Mostofsky's research team used functional magnetic resonance imaging (fMRI) to create images of the brain's motor control regions while 13 typically developing children and 13 high functioning children with autism, all ages 8 - 12 years, performed a series of finger movements.  The results showed that during the finger tapping exercise, the brain activity increased in the sensorimotor cortex, thalamus, cerebellum and supplementary motor area in both children.  These are all areas of the brain assoicated with motor movement.  However, the activity in the cerebellum was lower in children wth autism compared to typically developing children.  



This is of interest as the cerebellum is the part of the brain that is responsible for 'taking over' the control of movement, so it can become automatic and not reply on the 'thinking parts of the brain' to control the movement. 
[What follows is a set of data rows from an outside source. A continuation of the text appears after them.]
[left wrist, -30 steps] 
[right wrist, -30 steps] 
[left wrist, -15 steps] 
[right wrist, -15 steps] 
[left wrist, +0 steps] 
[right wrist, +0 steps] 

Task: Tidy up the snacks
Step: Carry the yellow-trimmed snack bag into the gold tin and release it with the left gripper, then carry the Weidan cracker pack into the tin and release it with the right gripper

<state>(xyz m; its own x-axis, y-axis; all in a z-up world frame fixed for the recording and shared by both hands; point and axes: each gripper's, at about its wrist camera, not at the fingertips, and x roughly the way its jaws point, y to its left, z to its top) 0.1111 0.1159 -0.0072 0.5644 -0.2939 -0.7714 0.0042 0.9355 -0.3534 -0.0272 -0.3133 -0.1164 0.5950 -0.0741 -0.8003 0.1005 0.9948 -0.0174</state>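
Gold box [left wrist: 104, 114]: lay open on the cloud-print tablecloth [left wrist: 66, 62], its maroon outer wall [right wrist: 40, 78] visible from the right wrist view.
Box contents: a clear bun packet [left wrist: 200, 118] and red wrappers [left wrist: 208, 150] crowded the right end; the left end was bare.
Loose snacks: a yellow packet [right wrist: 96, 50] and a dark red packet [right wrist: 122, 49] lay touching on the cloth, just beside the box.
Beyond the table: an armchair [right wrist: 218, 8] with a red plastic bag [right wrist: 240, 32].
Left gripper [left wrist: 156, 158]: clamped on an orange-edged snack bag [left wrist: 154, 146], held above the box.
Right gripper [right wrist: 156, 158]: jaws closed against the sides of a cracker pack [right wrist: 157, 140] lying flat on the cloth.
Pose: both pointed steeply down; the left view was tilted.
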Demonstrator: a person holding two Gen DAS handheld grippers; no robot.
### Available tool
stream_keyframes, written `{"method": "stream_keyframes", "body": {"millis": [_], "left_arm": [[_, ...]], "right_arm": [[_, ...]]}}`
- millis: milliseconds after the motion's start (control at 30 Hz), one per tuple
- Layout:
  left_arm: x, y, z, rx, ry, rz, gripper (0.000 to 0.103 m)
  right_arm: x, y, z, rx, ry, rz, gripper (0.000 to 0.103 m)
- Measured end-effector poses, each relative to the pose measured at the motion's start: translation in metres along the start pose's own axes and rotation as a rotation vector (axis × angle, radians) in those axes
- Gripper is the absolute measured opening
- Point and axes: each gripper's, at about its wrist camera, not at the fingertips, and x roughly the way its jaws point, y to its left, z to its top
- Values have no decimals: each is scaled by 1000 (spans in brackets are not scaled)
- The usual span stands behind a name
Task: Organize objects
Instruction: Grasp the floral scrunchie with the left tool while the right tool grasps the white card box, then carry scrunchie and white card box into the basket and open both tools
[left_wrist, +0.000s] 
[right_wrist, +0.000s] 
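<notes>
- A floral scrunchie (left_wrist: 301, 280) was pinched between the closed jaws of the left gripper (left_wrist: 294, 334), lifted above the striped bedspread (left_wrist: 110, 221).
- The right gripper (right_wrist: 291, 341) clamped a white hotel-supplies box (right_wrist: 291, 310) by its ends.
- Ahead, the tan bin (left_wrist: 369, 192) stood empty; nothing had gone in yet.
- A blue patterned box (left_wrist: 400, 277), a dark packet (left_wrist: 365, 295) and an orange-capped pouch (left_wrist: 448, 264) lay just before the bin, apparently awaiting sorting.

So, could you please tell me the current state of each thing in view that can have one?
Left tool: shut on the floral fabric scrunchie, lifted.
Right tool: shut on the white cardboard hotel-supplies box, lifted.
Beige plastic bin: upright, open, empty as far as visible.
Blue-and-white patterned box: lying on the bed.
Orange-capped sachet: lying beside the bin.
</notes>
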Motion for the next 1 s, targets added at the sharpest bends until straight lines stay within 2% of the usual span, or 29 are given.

In addition to reduced activty in the cerebellum the children with autism showed a higher level of activity in   the supplementary motor cortex, indicating that they needed to 'think' more about movement, and therefore were not developing automatic control and relied on a 'top-down' approach.  

Greg Allen, Educational Psychologist who specialises in the diagnosis of autism, but not involved in the research commented to say that this was an important contribution as it confirms that the cerebellum is compromised in individuals with autism.  The cerebellum affects the connectivity in other brain systems, and is known to decrease the level of communication between different parts of the brain, especially those that rely on 'long distance' connections rather than the small area connections which overgrow and form more connectiosn than normal, in the brains of children with autism.

It is evident from this research that making sure the cerebellum is stimulated is an important aspect of therapy, to help children with autism develop greater access to automatic movement whilst also helping to stimulate interconnectivity within the brain and the central nervous system.